Look, was it trash? Yes. Was it stupid and tasteless? Yes. Was it funny? Oh, mercy, yes.
Ali, 2 out of 5 stars
Ali is an enigmatic failure. The film has a solid central performance and great actors filling in all the side roles. It had the budget, the backing and a bad-ass subject to study. And yet, the question keeps coming in your head: Why?
Why are important details left out? Why are we left confused and underwhelmed after so many scenes? Why does the film assume we already know who every character is? Events unfold with little impact as we are told little and shown less, and yet the film runs two and a half hours (and feels longer).

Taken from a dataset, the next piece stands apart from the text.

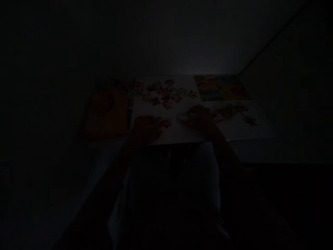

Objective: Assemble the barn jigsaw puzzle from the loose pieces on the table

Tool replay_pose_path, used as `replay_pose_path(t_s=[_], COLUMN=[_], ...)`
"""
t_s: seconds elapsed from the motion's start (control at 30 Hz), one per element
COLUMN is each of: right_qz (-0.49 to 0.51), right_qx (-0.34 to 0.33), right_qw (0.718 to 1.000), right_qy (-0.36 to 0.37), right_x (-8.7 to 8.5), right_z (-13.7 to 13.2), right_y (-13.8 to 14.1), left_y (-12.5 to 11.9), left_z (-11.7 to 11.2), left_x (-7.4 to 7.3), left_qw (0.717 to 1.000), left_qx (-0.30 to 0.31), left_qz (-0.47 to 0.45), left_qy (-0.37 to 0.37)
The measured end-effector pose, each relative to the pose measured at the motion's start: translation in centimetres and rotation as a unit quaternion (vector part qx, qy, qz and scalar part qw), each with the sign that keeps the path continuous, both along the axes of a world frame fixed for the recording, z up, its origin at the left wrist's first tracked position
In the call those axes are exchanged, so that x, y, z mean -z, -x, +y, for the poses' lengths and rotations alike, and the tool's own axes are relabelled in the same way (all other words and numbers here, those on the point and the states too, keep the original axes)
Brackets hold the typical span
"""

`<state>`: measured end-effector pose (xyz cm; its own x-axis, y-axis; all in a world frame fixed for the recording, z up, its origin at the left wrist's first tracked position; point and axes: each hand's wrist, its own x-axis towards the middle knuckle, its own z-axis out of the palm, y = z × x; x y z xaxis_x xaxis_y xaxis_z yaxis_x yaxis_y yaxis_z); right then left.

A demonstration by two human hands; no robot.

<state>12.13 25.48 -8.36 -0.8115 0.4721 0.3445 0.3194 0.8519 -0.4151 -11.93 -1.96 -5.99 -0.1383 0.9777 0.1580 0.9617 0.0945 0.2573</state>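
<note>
The view is very dark, so fine detail is lost. My left hand (147, 129) rests on the near left part of a white board (174, 135). Its fingers curl at the left edge of a reddish puzzle piece (166, 123), which may be more than one piece joined. To the right, my right hand (199, 118) is low over the same board, closed at the fingertips on a pale puzzle piece (183, 117), slightly blurred. A short gap separates the two hands. Loose puzzle pieces (166, 95) are scattered beyond them on the board.
A colourful picture sheet (222, 87) lies at the back right. Below it, more puzzle pieces (230, 111) are heaped on a second white surface (249, 133). An orange box or bag (106, 113) stands at the left. A pale wall (187, 41) rises behind the board.
</note>
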Motion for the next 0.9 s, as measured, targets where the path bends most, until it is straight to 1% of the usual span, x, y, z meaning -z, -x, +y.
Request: replay_pose_path(t_s=[0.1, 0.17, 0.27, 0.33, 0.4, 0.5, 0.6, 0.67, 0.77, 0.9], right_qz=[-0.011, -0.034, -0.083, -0.093, -0.083, -0.075, -0.094, -0.114, -0.141, -0.158], right_qx=[0.053, 0.075, 0.082, 0.084, 0.084, 0.092, 0.145, 0.178, 0.185, 0.158], right_qw=[0.998, 0.995, 0.991, 0.990, 0.991, 0.992, 0.985, 0.977, 0.973, 0.975], right_qy=[-0.029, -0.048, -0.068, -0.068, -0.059, -0.041, -0.024, -0.013, 0.006, 0.007], right_x=[-0.1, 0.0, 0.3, 0.4, 0.3, -0.1, -0.5, -0.7, -0.7, -0.7], right_z=[2.3, 3.8, 5.6, 6.6, 7.8, 9.6, 10.9, 11.2, 11.2, 11.2], right_y=[-0.8, -1.3, -1.7, -1.2, 0.3, 4.4, 8.9, 11.1, 12.7, 12.9], left_y=[-0.1, 0.0, 0.1, 0.2, 0.2, 0.0, -0.2, -0.3, -0.3, -0.4], left_z=[0.1, 0.1, 0.1, 0.1, 0.1, 0.1, 0.1, 0.0, 0.0, -0.1], left_x=[0.1, 0.2, 0.4, 0.6, 0.6, 0.5, 0.1, 0.0, -0.2, -0.2], left_qw=[0.999, 0.999, 0.999, 0.999, 0.999, 0.998, 0.998, 0.998, 0.999, 0.999], left_qx=[-0.026, -0.034, -0.035, -0.038, -0.044, -0.052, -0.050, -0.046, -0.043, -0.040], left_qz=[0.021, 0.027, 0.026, 0.026, 0.028, 0.033, 0.040, 0.040, 0.031, 0.024], left_qy=[-0.006, -0.005, -0.008, -0.014, -0.017, -0.014, -0.006, -0.003, -0.006, -0.010])
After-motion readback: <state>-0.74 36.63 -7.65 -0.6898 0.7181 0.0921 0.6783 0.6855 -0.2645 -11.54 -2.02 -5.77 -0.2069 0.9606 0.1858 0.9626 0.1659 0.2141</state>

In the trailer, there was a scene where Jamie Foxx's character briefly introduced himself to Ali. That scene has been cut in half, and there is no further explanation of his character. He's lucky - most of the characters are all introduced in throwaway moments or not at all. It takes three or four scenes before we even catch their names. Jeffery Wright, Ron Silver, Joe Morton, Mario Van Peebles, and Jada Pinkett Smith are left stranded, trying to stay afloat even though we're not sure why they hang around. Only Jon Voight triumphs as Howard Cosell, managing to carve an impression through his accent and face makeup. But if the film is taken as the real story of Ali, then his closest friend and confidant was... Howard Cosell. None of his other friends get close.
Strangely enough, the problem isn't Smith - he does a good job of transforming himself into a credible boxer, and handles the newsreel footage re-creation scenes smoothly and passionately. He has the public Ali down. It is in the private scenes that the character completely falls apart, as he is sullen and unresponsive until he gets on camera. If this is true, why not draw attention to it and explore it? Was he really only alive when he is on camera? Or could they just not think of what he would say?
It seems as though director Michael Mann left out most of the back story in favor of artistic montages of Ali training and running. After two and a half hours, I have seen enough artistic montages to last a lifetime... and yet I know nothing more about the man himself. You learn he fought some people, became the champ, fought the courts briefly, had women problems and then went to Africa. And he was quite the card at press conferences. Then a title card comes up, saying he got divorced two more times. The movie ends.
If you've ever seen footage of the actual man (or better yet, the documentary When We Were Kings) you can see the impact Ali had as a public figure and icon. He would not compromise and would not back down to anybody. The movie shows no real insight into this public figure. It's not that the movie doesn't have the answers, it's that it doesn't even ask the questions.